**Given material**
- Opening Delimiter -
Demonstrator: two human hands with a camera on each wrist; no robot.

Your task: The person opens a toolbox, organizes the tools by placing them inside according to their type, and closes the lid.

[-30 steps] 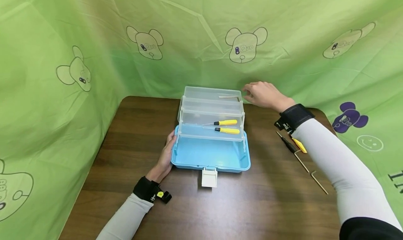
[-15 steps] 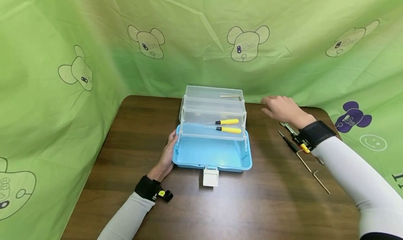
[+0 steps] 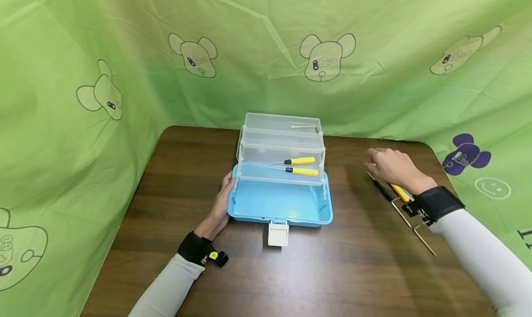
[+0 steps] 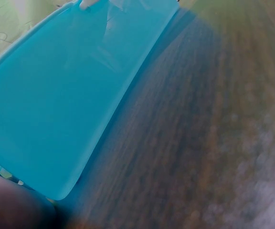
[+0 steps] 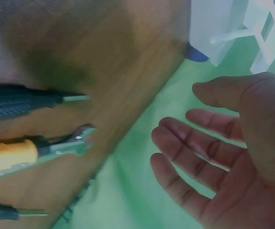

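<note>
My left hand (image 3: 220, 204) lies along the left side of a light blue toolbox (image 3: 276, 206), its fingers against the wall near the rim. In the left wrist view, the box's blue wall (image 4: 70, 105) fills the left half. My right hand (image 3: 395, 167) hovers over tools at the table's right, fingers loosely bent and nothing in them. By it lie a black-handled screwdriver (image 3: 383, 190) and a yellow-handled tool (image 3: 401, 193), whose metal head (image 5: 82, 137) shows in the right wrist view. That view also has another dark-handled, thin-shafted tool (image 5: 4, 210).
Clear trays (image 3: 282, 139) rise in steps from the toolbox. Two yellow screwdrivers (image 3: 302, 171) lie in the lower tray, a hex key (image 3: 305, 127) in the top one. Two more hex keys, one L-shaped key (image 3: 425, 241) nearest, rest on the brown table (image 3: 332, 271). Green cloth (image 3: 257, 53) hangs behind.
My right hand has moved from beside the top tray rightward and toward me, over the loose tools. The left hand and toolbox stay in place.
</note>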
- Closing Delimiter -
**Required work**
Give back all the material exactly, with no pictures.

**Answer section**
Demonstrator: two human hands with a camera on each wrist; no robot.

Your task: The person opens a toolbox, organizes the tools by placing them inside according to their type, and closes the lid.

[-30 steps] 
[-15 steps] 
[+0 steps] 
[+0 steps] 
[+0 steps] 

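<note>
My left hand (image 3: 220, 204) lies along the left side of a light blue toolbox (image 3: 276, 206), its fingers against the wall near the rim. In the left wrist view, the box's blue wall (image 4: 70, 105) fills the left half. My right hand (image 3: 395, 167) hovers over tools at the table's right, fingers loosely bent and nothing in them. By it lie a black-handled screwdriver (image 3: 383, 190) and a yellow-handled tool (image 3: 401, 193), whose metal head (image 5: 82, 137) shows in the right wrist view. That view also has another dark-handled, thin-shafted tool (image 5: 4, 210).
Clear trays (image 3: 282, 139) rise in steps from the toolbox. Two yellow screwdrivers (image 3: 302, 171) lie in the lower tray, a hex key (image 3: 305, 127) in the top one. Two more hex keys, one L-shaped key (image 3: 425, 241) nearest, rest on the brown table (image 3: 332, 271). Green cloth (image 3: 257, 53) hangs behind.
My right hand has moved from beside the top tray rightward and toward me, over the loose tools. The left hand and toolbox stay in place.
</note>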

There is nothing more to the exercise.